According to the FDPIC, although the Swiss-U.S. Privacy Shield Framework guarantees special protection rights for individuals in Switzerland, it does not provide an adequate level of protection for personal data transferred from Switzerland to the U.S. pursuant to the Federal Act on Data Protection (“FADP”). Accordingly, the indication that the U.S. provides adequate data protection “under certain circumstances” was amended in the FDPIC’s list documenting the adequacy of data protection in certain countries within the meaning of the FADP. While the FDPIC does not have the authority to invalidate the Swiss-U.S. Privacy Shield Framework (and its position is subject to any rulings to the contrary by Swiss courts), in practice, companies may no longer rely on the Privacy Shield framework as a valid data transfer mechanism.

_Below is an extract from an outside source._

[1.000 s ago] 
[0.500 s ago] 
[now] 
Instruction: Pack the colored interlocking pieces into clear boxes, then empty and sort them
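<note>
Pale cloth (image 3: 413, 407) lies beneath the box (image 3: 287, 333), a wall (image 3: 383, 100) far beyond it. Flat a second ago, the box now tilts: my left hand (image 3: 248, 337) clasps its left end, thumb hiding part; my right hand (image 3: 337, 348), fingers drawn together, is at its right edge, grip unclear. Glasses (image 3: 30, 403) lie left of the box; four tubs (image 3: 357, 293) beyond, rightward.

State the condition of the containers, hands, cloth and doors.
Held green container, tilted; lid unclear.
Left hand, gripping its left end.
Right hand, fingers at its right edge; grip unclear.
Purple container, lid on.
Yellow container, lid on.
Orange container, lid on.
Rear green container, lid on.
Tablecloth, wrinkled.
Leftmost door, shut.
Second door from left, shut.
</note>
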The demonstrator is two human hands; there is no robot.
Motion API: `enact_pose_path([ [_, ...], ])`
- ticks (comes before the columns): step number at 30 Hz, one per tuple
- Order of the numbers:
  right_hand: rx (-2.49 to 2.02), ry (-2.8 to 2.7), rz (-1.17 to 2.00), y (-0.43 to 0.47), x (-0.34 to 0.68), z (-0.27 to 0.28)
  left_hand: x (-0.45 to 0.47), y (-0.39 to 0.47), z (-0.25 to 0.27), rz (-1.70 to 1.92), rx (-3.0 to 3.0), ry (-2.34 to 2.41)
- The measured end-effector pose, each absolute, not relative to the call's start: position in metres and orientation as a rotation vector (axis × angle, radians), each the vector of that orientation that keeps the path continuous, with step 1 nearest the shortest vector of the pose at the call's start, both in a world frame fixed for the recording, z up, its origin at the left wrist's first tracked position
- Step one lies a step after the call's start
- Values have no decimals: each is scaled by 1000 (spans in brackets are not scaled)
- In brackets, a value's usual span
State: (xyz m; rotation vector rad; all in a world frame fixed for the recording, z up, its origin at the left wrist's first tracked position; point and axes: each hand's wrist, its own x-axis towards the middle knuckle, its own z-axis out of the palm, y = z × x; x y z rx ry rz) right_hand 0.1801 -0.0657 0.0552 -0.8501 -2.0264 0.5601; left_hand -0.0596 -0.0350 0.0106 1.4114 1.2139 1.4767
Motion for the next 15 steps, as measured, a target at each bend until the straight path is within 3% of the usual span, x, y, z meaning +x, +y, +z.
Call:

Further, the FDPIC followed the CJEU ruling and concluded that the use of alternative data transfer mechanisms, such as Standard Contractual Clauses (“SCCs”) or Binding Corporate Rules, which are commonly used in Switzerland, requires companies to conduct a risk assessment and possibly implement additional safeguards (including technical measures that can effectively prevent authorities in the receiving country from accessing the transferred data, such as encryption) where the risk assessment indicates that personal data is not adequately protected. When conducting the risk assessment, the FDPIC requires that data exporters evaluate whether the importing company is subject to special access requests by public or government authorities. The exporter must also consider the extent to which the importer is able to cooperate with the exporter in accordance with the Swiss data protection principles. If the importer cannot do so, the SCCs provisions requiring cooperation are effectively negated. Where it is not possible to implement additional safeguards, the FDPIC recommends suspending transfers of personal data.